Adventure Cycling’s Leadership Training Course (LTC) is designed for experienced bicycle travelers who wish to learn our philosophy of leadership and how it applies to self-contained and supported bicycle tours. Participants will spend four days with our road-savvy leaders exploring the dynamics of outdoor leadership, the hows and whys of group motivation, and successful conflict resolution. We’ll also discuss bicycle repair, camping how-tos, food preparation, chore rotation, cycling safety, and more.
Your LTC experience will be beneficial regardless of how you end up using the knowledge and skills you’ll gain. Some attendees wish to form their own tour companies while others simply hope to acquire expertise in organizing and leading club rides or bike adventures with friends. Participants are sometimes seeking new perspectives for their workplaces or to hone personal leadership and relationship skills.
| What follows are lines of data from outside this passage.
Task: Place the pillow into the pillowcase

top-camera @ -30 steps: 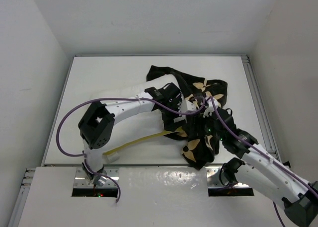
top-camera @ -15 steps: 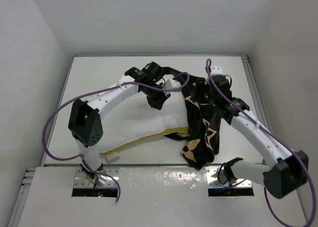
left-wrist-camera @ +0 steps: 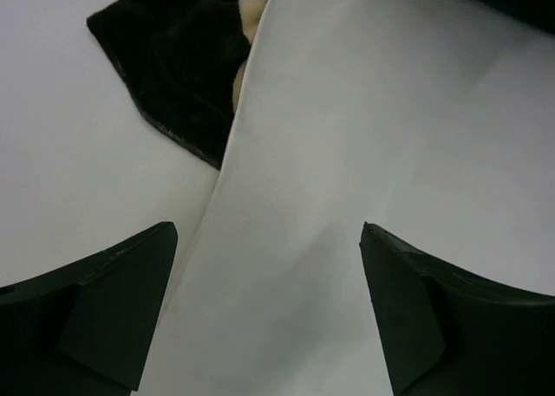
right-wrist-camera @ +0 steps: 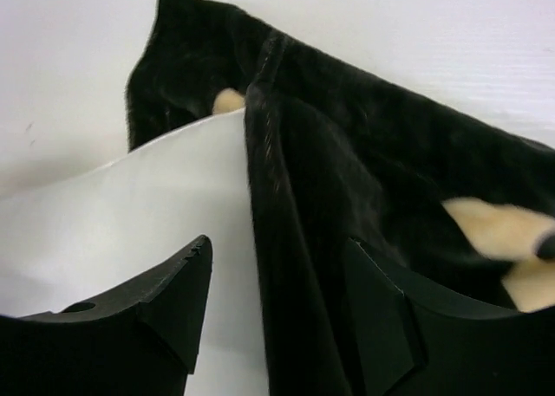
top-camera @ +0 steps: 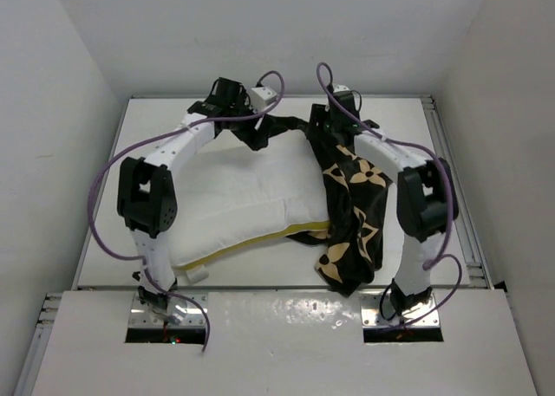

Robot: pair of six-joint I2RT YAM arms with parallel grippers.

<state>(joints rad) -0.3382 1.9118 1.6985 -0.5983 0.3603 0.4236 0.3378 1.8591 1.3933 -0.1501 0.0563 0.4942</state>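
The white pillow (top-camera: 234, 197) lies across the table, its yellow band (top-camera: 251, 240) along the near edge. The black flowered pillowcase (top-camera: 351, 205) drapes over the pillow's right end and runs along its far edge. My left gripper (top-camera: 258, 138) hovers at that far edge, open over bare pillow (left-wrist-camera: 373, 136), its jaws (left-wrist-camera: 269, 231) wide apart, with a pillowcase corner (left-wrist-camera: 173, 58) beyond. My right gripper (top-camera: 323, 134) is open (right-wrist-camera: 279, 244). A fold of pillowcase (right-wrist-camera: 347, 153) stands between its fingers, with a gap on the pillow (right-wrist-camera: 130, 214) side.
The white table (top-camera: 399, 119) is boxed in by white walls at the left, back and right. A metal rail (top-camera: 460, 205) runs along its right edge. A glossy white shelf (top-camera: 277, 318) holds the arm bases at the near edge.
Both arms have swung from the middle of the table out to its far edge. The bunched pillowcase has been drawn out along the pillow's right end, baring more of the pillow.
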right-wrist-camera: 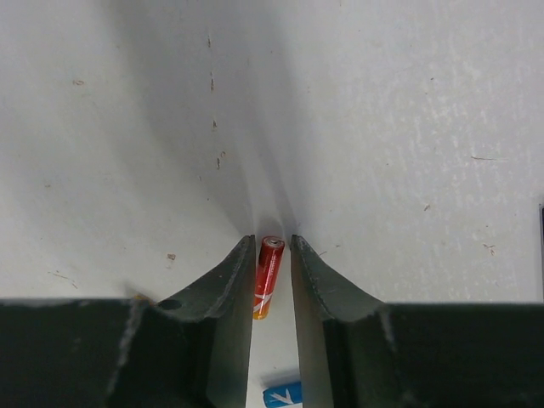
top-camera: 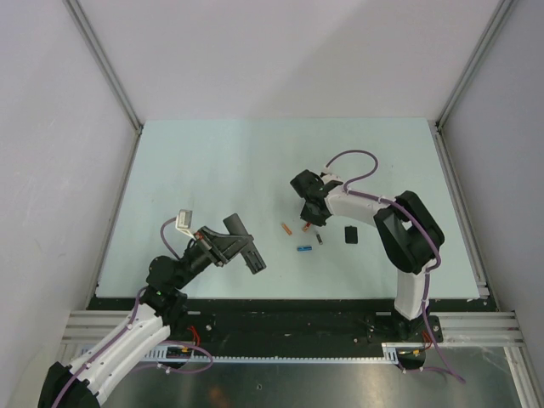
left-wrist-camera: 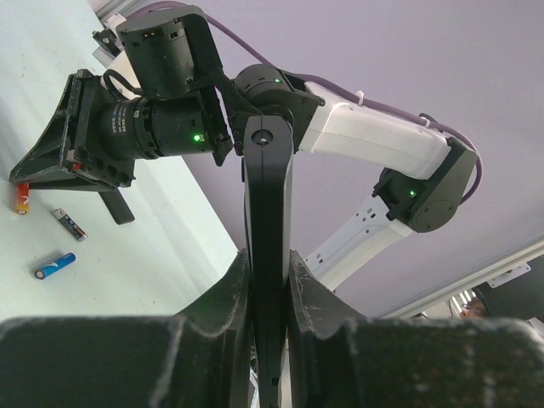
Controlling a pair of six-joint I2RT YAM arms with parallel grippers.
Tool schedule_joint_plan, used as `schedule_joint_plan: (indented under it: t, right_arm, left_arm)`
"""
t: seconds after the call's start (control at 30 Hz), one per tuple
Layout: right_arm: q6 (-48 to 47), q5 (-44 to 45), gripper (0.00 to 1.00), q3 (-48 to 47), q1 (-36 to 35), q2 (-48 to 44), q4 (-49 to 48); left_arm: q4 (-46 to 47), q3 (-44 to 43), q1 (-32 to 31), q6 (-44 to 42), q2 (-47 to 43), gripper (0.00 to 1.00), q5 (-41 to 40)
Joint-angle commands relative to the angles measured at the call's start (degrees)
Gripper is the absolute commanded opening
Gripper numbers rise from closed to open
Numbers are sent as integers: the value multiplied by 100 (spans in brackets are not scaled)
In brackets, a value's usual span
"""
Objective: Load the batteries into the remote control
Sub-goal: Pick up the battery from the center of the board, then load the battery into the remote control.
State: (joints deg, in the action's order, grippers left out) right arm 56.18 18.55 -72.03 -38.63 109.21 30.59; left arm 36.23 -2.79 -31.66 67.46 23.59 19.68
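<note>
Surface finishes, battery-loading bench.

Table (top-camera: 255,170): pale, matt, flecked with small dark scuffs. Remote control (left-wrist-camera: 268,187): smooth black plastic with a faint sheen. Left gripper (left-wrist-camera: 268,259) and right gripper (right-wrist-camera: 272,244): fingers of coarse, grainy matt black. Orange-red battery (right-wrist-camera: 269,276): glossy printed wrap. Blue battery (left-wrist-camera: 53,267), at 9 o'clock of the remote control in the left wrist view: glossy wrap. Arm shells (left-wrist-camera: 365,136): smooth white plastic, semi-gloss. Frame rails (top-camera: 102,68): bare grey metal, dull.
</note>
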Motion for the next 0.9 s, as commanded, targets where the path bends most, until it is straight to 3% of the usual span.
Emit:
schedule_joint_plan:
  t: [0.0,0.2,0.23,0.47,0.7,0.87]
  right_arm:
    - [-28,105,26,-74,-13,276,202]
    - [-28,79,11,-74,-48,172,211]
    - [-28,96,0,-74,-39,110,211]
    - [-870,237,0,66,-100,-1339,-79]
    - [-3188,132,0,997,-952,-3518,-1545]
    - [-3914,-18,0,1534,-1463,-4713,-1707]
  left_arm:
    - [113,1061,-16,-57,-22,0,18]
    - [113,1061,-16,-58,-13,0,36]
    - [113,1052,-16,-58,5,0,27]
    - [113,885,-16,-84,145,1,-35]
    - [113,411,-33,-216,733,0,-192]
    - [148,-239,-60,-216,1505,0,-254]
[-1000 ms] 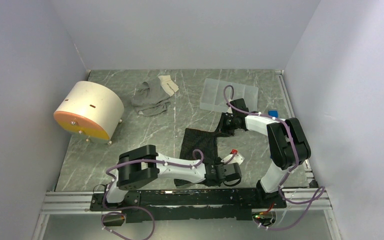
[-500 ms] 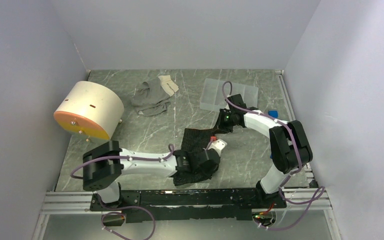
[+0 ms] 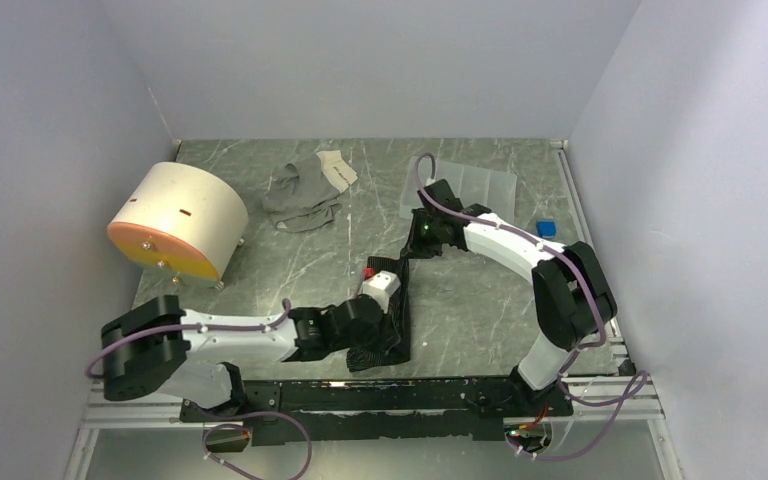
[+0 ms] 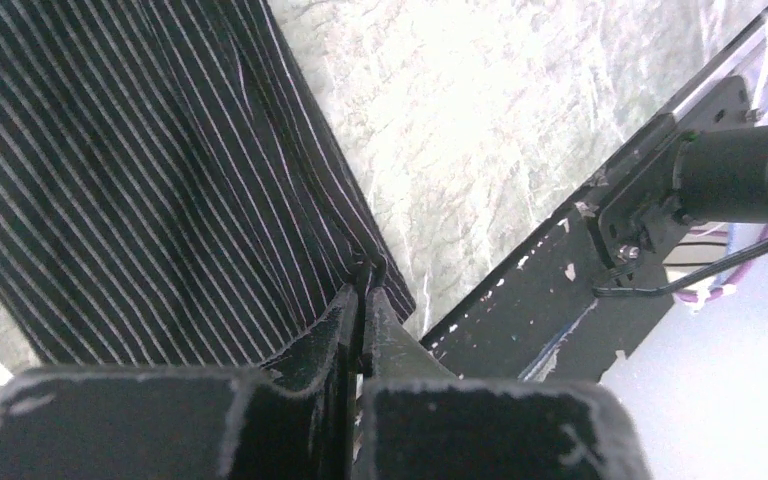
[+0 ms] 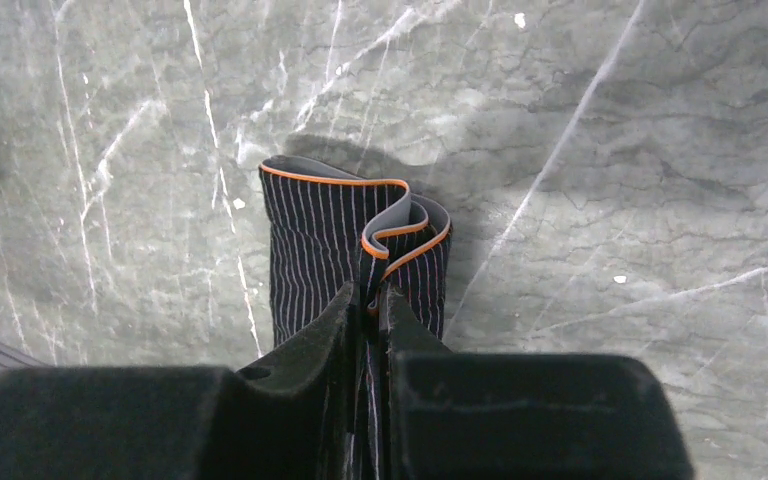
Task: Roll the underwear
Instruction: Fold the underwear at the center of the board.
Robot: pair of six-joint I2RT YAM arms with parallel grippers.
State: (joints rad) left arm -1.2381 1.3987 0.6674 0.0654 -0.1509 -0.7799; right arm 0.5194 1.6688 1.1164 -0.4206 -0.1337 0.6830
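The overhead camera looks down from above the near edge over the whole grey marbled stone table [image 3: 480,300]. Both wrist cameras sit close, facing down. All three share the black pinstriped fabric underwear [image 3: 401,325] [image 4: 140,180] [image 5: 310,260]; the left one, apparently, also catches the black metal base rail [image 4: 560,300].

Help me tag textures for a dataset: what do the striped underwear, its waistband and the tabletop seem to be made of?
The underwear: thin soft fabric, probably knit, matte black with pale pinstripes; it folds and creases. The waistband: smoother grey band with orange edging, likely elastic; it curls in loops. The tabletop: hard grey-green marble look with white veins, slightly glossy; possibly printed laminate.
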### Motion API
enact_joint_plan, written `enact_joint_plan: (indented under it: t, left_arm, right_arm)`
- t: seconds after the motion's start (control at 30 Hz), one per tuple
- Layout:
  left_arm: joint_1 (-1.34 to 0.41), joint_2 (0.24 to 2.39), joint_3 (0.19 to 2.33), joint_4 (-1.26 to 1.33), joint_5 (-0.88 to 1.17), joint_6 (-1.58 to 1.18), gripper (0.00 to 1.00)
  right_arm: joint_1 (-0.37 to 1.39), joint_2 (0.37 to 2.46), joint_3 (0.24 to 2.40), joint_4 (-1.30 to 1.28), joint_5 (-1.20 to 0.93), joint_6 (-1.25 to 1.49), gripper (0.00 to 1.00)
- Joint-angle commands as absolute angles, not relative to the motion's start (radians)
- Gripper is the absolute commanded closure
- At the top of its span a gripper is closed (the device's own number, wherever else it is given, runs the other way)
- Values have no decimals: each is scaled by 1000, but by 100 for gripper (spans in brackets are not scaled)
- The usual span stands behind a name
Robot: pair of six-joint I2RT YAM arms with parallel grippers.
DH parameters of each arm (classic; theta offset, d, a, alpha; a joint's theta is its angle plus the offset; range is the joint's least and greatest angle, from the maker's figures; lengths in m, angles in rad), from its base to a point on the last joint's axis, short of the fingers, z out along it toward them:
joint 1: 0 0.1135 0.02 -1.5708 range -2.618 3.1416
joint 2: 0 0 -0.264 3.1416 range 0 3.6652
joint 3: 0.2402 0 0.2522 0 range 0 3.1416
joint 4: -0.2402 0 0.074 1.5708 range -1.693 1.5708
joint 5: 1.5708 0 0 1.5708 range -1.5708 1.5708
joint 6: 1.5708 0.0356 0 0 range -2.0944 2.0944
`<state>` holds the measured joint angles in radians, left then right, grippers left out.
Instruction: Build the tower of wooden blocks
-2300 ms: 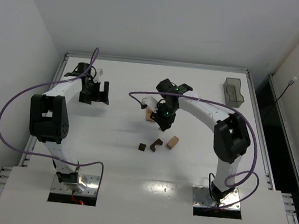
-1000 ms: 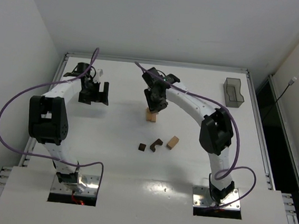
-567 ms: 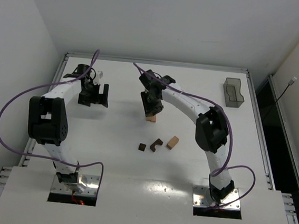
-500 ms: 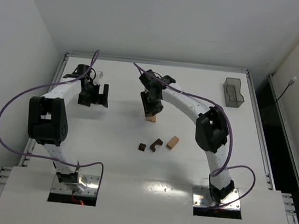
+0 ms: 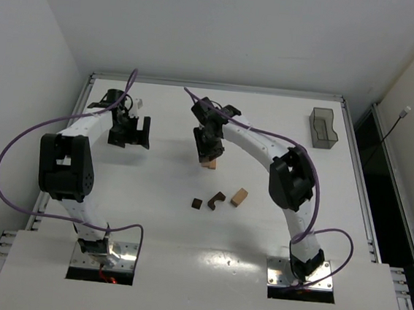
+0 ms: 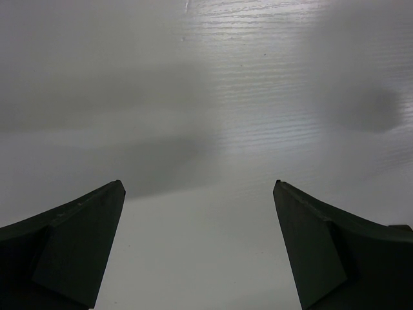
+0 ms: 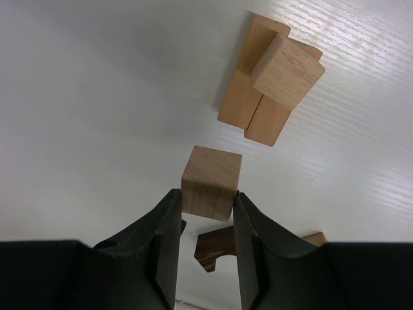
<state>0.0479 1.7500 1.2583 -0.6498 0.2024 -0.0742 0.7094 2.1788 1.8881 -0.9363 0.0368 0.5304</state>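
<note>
I have the right gripper (image 7: 205,196) clamped part-way shut on a light tan cube (image 7: 211,181), one finger pressed to each side face. The wood block tower (image 7: 271,90) stands a little ahead of that cube in the right wrist view, with bare table (image 5: 150,215) showing between them, so the two are apart. The tower is a narrow tan column, and its top block sits turned slightly against the ones below it. From the top camera the right gripper (image 5: 209,146) covers most of the tower (image 5: 208,162). I cannot count its blocks from there, and the cube may be hanging above the tower's top rather than level with it.

Nearer the arm bases than the tower lie three loose pieces close together: a dark arch (image 5: 216,200), a small dark cube (image 5: 197,203) and a tan block (image 5: 239,197). Well to the left of the tower, the left gripper (image 5: 130,131) has its jaws spread wide, with nothing between them but the table surface. A smoky tray (image 5: 324,128) sits far to the tower's right.
</note>
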Motion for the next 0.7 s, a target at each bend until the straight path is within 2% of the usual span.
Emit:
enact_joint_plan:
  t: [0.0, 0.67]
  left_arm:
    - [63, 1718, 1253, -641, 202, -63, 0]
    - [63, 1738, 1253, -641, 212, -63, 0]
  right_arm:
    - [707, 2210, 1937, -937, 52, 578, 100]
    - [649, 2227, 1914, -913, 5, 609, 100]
Whatever your goals, this course offers opportunities for serious introspection and self-evaluation as you discover what it takes to be an effective outdoor leader. (Prospective Adventure Cycling tour leaders must complete this course. Those who take the LTC with the goal of becoming an Adventure Cycling tour leader should have some prior bike-touring experience).
|Start Date:||Sep 21, 2015||End Date:||Sep 24, 2015|
|Start Location:||Littleton, MA||End Location:||Littleton, MA|
|Airport:||Logan International (BOS)||Tour Leader:||Tammy Schurr|
|Level of Support:||Education||Cost:||$529.00|
We'll get things underway at 4:00 p.m. After saying our hellos and giving personal introductions, the course staff will present an overview of the coming days. You'll begin to understand why you're going to find this course personally relevant, regardless of whether you harbor hopes of leading an Adventure Cycling cross-country tour or simply want to hone your personal leadership skills.
After an early breakfast prepared by the staff, we’ll jump into the day’s agenda, covering Adventure Cycling tour-specific leadership, bicycle safety and group touring techniques, and public relations on the road. After lunch, during which we’ll discuss nutritional requirements and get a demonstration of the safe use of camp stoves, we’ll bicycle to a nearby grocery store to stock up on food for our next few meals. We’ll get back to our base in time for the evening’s designated cooks to prepare the group meal, while non-cooks can take an optional bike ride. After dinner, we’ll break into small groups to talk about tour logistics, planning, and administration.
After another hearty breakfast, it’s time for role-playing exercises and a discussion of group dynamics, how to improve them, and how to use them to your favor as a leader. Later in the day, we’ll discuss group cooking and camping equipment, and delve into repairs on the road. After another ride, we’ll all enjoy dinner prepared by the afternoon’s designated cooks before we regroup to learn about map meetings and on-the-road navigation. We’ll close the evening with the always entertaining Leadership Training Course talent show.
Following our final breakfast together and another role-playing session with our advisors, we’ll conduct a group awards ceremony. Before we all bid farewell to our fellow Future Tour Leaders of America, each participant will have a chance to meet with an instructor to receive an evaluation and invaluable feedback, especially important if you plan to lead future Adventure Cycling tours.
"The role play sessions were outstanding! As participants (and my colleagues agreed), the role play allowed us to really internalize (learn) the classroom instruction."
2014 Tour Participant
"Great people leading and participating and great curriculum."
2013 Tour Participant
"I enjoyed the company of the participants and leaders. Each person openly shared their experience which was very helpful and enlightening"
2014 Tour Participant
"I want to thank you all again for the energy and care you put into our training [in the Leadership Training Course]. I have seldom seen workshop leaders so consistently model the skills they wish the participants to gain. I was thrilled to see that the ACA is so inclusive and is truly adventure oriented. I often find that adventure experiences are high on perceived challenge and actually quite low on actual challenge - most of the risk is so carefully managed for the participants that they don't have the opportunity to experience "the dignity of their own suffering" that has taught us all so much in life. Thanks for reminding me to trust the experience to do the important teaching. [We] do hope to lead an Adventure Cycling tour in the future - perhaps we'll have the great opportunity to work with some or all of you in the future as well."